Some of the proposed rules changes come in response to widely held concerns about the way Congress operates. Many House Republicans have long been frustrated with the current state of affairs concerning spending bills. Lawmakers are often forced to vote on large catchall measures, numbering thousands of pages and hundreds of billions of dollars, with only hours to review their contents.
“A lot of the things that the ‘No caucus’ is asking for are things that we likely would want to see anyway,” said Representative Stephanie Bice, Republican of Oklahoma and a McCarthy supporter. “This Christmas tree notion of having lots of different things in a package isn’t always ideal.
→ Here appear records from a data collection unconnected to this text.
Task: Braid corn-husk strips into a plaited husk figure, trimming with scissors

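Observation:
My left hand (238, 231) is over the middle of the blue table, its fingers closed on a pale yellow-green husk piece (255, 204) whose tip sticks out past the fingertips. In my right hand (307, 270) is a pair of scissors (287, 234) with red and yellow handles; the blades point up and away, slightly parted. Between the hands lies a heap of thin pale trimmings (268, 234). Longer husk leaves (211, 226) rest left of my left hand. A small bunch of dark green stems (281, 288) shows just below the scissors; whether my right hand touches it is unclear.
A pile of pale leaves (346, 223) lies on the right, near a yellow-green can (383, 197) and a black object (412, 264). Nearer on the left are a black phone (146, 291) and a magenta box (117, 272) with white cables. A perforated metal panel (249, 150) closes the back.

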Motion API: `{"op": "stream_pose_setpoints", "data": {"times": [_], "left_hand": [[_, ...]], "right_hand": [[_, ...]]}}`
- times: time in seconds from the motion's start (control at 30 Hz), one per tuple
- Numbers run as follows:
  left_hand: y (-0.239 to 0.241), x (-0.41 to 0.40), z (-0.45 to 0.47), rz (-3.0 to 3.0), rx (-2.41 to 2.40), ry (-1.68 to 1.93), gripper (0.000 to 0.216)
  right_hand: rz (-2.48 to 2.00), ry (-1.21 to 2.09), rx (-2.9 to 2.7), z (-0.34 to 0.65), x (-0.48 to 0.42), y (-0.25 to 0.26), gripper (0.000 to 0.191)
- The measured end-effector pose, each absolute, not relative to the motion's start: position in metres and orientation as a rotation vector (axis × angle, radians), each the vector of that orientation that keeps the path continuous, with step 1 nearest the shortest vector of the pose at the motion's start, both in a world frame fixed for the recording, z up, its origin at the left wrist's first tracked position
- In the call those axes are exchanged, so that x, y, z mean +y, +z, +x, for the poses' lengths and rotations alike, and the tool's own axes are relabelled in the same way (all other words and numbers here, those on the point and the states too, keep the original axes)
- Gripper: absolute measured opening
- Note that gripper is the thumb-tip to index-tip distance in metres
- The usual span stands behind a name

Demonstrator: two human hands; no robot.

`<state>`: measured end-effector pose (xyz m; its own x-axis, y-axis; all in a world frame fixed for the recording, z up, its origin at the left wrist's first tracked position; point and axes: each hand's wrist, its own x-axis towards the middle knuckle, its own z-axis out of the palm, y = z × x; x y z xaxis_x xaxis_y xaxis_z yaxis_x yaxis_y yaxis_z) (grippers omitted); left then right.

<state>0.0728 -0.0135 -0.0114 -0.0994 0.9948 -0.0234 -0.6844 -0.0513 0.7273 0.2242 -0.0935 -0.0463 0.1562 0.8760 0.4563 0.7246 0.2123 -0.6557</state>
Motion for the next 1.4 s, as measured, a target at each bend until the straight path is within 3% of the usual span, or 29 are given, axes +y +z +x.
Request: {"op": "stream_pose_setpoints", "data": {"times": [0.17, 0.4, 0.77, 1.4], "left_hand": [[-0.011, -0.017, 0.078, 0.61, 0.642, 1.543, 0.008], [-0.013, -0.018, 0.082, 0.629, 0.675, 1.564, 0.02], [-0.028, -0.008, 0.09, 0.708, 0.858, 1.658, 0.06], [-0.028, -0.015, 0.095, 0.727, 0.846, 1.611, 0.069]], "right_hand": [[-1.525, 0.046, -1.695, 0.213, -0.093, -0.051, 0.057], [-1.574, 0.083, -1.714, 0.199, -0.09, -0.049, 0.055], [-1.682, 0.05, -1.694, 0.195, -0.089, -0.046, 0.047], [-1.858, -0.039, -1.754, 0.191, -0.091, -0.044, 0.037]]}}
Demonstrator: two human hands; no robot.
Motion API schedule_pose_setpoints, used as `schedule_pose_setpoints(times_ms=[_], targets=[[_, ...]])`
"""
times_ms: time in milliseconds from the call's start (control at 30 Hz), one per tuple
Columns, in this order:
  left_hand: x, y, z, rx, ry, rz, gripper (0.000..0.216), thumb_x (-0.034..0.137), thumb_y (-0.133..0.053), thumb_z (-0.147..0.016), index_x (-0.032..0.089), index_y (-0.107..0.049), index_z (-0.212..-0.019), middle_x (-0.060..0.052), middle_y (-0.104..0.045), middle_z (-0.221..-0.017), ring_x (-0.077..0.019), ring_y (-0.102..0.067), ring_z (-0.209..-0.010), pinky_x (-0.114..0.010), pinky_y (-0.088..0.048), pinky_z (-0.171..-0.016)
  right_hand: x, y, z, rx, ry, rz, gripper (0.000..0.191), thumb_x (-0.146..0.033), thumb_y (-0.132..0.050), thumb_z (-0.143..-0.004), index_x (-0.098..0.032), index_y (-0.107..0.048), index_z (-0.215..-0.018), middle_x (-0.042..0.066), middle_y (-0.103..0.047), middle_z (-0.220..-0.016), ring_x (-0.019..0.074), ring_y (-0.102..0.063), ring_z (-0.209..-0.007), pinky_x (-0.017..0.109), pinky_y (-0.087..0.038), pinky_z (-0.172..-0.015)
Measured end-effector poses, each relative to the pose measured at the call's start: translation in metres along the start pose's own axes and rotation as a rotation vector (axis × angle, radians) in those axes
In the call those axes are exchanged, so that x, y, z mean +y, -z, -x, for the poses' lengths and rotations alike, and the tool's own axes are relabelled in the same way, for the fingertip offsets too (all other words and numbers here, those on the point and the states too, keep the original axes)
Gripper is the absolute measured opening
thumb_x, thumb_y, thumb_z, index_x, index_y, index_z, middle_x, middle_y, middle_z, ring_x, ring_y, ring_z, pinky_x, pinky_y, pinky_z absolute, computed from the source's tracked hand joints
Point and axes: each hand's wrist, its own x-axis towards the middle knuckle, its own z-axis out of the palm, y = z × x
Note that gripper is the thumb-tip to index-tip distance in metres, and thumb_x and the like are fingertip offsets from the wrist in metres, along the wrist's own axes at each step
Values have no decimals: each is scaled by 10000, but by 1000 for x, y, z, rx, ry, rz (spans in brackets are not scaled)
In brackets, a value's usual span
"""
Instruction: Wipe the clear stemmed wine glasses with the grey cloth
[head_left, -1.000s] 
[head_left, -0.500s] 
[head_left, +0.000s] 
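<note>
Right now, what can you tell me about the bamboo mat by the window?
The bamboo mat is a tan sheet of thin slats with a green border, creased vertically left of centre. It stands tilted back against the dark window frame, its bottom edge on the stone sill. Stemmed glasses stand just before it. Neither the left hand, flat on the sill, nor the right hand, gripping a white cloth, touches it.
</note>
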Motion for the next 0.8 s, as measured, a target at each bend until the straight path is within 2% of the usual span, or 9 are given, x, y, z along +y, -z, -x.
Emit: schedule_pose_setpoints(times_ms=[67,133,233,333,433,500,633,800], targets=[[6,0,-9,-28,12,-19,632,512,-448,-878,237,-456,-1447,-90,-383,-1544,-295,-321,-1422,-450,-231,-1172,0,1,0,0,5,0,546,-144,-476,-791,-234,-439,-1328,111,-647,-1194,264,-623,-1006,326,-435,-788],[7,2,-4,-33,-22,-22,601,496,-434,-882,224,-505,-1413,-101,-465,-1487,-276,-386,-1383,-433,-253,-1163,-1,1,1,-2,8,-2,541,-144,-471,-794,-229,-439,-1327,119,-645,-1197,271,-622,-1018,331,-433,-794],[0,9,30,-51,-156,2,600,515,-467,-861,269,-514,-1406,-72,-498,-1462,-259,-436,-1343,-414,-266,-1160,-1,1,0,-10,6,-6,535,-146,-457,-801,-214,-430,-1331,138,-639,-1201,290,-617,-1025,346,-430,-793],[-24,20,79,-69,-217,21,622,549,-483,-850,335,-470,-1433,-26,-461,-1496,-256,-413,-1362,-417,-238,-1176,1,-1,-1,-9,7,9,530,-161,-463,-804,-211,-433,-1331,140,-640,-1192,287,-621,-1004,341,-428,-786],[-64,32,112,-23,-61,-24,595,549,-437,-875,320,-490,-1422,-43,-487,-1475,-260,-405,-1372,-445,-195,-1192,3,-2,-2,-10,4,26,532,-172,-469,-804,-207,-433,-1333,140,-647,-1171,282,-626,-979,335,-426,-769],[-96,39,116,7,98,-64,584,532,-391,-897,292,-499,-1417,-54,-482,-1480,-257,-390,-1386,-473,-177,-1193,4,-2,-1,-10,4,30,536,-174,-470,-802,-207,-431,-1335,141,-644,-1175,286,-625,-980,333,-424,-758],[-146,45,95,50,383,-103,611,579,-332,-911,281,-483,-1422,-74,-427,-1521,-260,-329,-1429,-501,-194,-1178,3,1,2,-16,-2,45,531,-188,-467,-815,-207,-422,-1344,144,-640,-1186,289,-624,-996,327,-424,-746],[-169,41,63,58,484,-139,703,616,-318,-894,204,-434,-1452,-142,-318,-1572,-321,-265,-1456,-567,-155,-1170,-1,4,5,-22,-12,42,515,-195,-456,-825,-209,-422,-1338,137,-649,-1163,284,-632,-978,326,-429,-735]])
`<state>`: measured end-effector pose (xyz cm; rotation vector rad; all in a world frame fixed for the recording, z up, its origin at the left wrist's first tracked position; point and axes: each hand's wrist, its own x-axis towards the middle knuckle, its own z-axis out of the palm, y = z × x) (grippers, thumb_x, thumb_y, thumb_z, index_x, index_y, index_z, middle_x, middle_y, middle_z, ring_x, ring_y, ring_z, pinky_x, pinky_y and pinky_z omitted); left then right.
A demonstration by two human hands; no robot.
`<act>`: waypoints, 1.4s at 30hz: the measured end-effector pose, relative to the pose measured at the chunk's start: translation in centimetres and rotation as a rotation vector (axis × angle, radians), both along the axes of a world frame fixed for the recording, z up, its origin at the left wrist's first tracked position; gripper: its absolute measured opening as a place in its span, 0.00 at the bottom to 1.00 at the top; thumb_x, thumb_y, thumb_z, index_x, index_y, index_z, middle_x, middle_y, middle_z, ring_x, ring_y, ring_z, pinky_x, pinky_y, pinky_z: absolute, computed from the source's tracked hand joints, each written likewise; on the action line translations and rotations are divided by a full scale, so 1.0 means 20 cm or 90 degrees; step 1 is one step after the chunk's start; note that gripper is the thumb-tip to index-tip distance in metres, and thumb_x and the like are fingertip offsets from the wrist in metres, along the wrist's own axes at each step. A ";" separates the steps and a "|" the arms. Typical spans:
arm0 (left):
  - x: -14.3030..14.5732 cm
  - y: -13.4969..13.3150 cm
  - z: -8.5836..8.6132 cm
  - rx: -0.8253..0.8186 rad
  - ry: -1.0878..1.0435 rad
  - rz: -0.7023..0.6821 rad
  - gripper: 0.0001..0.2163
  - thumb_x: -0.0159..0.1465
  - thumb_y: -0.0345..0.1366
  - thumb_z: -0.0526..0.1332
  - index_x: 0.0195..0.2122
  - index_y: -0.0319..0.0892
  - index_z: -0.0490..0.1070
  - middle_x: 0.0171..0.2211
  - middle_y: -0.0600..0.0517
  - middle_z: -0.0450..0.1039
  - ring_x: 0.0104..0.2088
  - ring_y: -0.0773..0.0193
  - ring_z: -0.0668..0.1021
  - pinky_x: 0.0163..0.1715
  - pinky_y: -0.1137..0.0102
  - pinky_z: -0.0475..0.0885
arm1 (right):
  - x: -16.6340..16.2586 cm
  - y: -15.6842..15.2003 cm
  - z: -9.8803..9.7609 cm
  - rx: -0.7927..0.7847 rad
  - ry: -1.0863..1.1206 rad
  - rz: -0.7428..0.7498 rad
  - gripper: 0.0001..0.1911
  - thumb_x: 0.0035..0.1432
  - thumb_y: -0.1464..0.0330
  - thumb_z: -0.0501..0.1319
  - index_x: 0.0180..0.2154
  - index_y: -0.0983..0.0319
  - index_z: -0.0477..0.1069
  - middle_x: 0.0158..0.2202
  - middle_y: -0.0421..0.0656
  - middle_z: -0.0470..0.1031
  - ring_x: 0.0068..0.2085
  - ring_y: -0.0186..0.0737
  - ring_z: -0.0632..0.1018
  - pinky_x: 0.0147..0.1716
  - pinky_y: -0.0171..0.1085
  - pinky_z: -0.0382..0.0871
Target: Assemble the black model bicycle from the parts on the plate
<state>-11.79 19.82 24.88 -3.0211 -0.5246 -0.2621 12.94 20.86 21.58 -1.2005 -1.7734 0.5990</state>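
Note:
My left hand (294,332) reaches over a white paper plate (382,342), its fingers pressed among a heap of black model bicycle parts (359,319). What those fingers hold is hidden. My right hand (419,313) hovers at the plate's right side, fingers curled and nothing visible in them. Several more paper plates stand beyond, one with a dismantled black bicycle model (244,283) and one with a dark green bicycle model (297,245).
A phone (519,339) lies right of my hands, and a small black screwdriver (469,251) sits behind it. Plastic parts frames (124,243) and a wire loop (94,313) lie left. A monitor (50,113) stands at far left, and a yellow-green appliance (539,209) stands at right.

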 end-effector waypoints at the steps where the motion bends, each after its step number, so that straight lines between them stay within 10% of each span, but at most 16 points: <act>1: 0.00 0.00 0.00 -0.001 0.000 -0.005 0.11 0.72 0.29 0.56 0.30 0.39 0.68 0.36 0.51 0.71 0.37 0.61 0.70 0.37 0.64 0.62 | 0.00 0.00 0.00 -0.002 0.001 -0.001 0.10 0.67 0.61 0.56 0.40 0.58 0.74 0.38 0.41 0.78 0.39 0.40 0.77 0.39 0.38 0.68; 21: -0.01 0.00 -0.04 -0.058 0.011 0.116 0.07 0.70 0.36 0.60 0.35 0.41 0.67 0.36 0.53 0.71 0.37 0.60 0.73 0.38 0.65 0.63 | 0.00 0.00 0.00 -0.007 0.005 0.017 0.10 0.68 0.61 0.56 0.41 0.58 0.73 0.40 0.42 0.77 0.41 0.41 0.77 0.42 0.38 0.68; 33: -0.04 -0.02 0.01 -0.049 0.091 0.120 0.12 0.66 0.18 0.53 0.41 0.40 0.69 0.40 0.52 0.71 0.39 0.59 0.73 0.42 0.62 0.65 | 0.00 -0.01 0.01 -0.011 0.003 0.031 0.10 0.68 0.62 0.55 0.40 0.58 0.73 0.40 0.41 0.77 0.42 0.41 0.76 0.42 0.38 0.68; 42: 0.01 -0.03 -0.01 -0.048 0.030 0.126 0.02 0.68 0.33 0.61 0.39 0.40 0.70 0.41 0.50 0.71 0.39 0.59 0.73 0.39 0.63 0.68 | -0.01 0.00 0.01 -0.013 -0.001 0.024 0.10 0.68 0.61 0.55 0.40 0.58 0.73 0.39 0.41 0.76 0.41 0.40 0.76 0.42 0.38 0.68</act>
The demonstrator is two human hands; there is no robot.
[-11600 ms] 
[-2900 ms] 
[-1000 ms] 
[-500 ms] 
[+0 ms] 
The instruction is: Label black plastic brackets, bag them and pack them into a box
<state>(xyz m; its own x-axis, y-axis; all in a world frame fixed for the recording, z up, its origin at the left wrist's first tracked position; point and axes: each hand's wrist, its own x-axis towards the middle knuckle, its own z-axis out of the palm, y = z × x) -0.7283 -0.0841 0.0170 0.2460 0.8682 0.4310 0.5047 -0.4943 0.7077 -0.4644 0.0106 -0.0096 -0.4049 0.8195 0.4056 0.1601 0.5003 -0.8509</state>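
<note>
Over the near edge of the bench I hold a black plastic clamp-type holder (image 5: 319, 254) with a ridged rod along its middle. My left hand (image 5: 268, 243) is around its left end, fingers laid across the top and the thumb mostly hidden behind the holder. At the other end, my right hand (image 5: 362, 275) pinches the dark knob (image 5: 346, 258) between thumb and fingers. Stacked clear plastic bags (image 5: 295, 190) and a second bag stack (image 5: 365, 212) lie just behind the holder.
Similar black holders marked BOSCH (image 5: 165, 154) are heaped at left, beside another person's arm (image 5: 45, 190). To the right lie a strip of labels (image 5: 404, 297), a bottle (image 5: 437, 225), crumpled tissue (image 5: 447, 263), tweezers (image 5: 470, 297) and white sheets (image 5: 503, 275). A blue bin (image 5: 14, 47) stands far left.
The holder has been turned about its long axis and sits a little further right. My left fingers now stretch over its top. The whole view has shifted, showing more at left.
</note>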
So, there are some things in here that I think are helpful and relevant. Are we going to like all of them? I don’t know. I think that remains to be seen.”
But as Mr. McCarthy gave more ground to the far-right group, it was becoming clear that — whoever ended up as speaker — the lower chamber of the 118th Congress would be highly difficult to control. Should Mr. McCarthy fail to cement the votes and an alternative candidate emerge, the dissidents would be all but certain to insist upon the same concessions he has offered as a baseline for winning their votes.
And with hard-right lawmakers empowered to derail spending bills or call for the speaker’s removal at any moment, some worried the chamber would be dysfunctional and paralyzed from the start.
“The concessions he’s made means that it will be a minority of a minority of the minority, because of the Freedom Caucus, that will get to dictate the outcomes of legislative achievement,” said Representative Richard E. Neal of Massachusetts, the top Democrat on the Ways and Means Committee. “The problem is for him that, with every concession, he has to wake up every day wondering if he’s still going to have his job. Because the smallest disagreement could lead to a motion from the body to remove him from the speakership.”
The objections to Mr. McCarthy’s leadership were both personal and political. Some members deeply dislike him and say they would never vote for him under any circumstances. Others were using the speaker election as leverage to enact sweeping changes to the way the House functions. And some were seeking to do exactly what they say they were sent to Congress to do — tear it all down.
Speaking against Mr. McCarthy on the House floor, Representative Matt Gaetz, Republican of Florida, portrayed him as someone who would do anything to cling to power. In effect, as Mr. McCarthy capitulated to the hard right, he was proving their point, Mr. Gaetz suggested.
“Maybe the right person for the speaker of the House isn’t someone who has sold shares of himself for more than a decade to get it,” Mr. Gaetz said, criticizing Mr. McCarthy as “beholden to the lobbyists and special interest that have corrupted this place and corrupted this nation.”
But as frustration spread within the Republican caucus, mainstream Republicans were holding out hope they could end the rebellion, elect a speaker, and get down to work — that the opening week of their party’s rule would be an aberration, not the norm.
If the party could finally elect a speaker, they said, they could put the bitter fight behind them.
“My No. 1 priority is getting McCarthy the gavel,” said Representative Guy Reschenthaler, Republican of Pennsylvania and a McCarthy ally. “He’s our best recruiter, best strategist. He’s our best fund-raiser. He picked up seats last cycle and picked up seats the cycle before that. We need to get him the gavel.”
Representative Mike Gallagher, Republican of Wisconsin, said there would no intraparty revenge tour should Mr. McCarthy prevail.
“If we can get to work, I think that will heal a lot of wounds,” he said.